▶ What is required
Would you find each line in the entries below with the string "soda" and copy it?
▼
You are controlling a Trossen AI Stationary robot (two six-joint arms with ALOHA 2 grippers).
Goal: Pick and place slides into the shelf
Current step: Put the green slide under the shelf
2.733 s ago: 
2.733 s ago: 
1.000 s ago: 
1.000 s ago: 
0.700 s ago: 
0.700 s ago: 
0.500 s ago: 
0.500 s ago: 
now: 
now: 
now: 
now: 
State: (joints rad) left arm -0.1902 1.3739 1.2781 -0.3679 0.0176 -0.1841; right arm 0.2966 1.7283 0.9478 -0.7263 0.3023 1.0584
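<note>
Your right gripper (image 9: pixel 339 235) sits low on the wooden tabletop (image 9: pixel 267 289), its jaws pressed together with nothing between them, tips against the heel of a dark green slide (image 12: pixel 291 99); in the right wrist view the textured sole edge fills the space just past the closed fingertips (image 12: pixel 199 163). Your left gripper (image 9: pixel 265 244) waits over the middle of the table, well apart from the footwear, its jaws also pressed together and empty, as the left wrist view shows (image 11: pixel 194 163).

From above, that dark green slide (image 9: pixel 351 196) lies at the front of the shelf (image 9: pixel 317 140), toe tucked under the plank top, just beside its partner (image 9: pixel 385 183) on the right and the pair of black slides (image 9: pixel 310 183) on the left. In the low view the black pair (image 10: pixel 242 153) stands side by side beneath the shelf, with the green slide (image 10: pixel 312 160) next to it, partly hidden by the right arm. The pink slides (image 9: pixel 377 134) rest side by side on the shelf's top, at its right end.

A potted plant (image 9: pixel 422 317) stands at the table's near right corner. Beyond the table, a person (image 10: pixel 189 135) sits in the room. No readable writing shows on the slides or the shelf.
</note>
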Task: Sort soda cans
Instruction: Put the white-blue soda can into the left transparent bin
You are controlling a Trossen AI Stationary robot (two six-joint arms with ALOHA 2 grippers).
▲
▶ Solved problem
Task: Sort soda cans
Instruction: Put the white-blue soda can into the left transparent bin

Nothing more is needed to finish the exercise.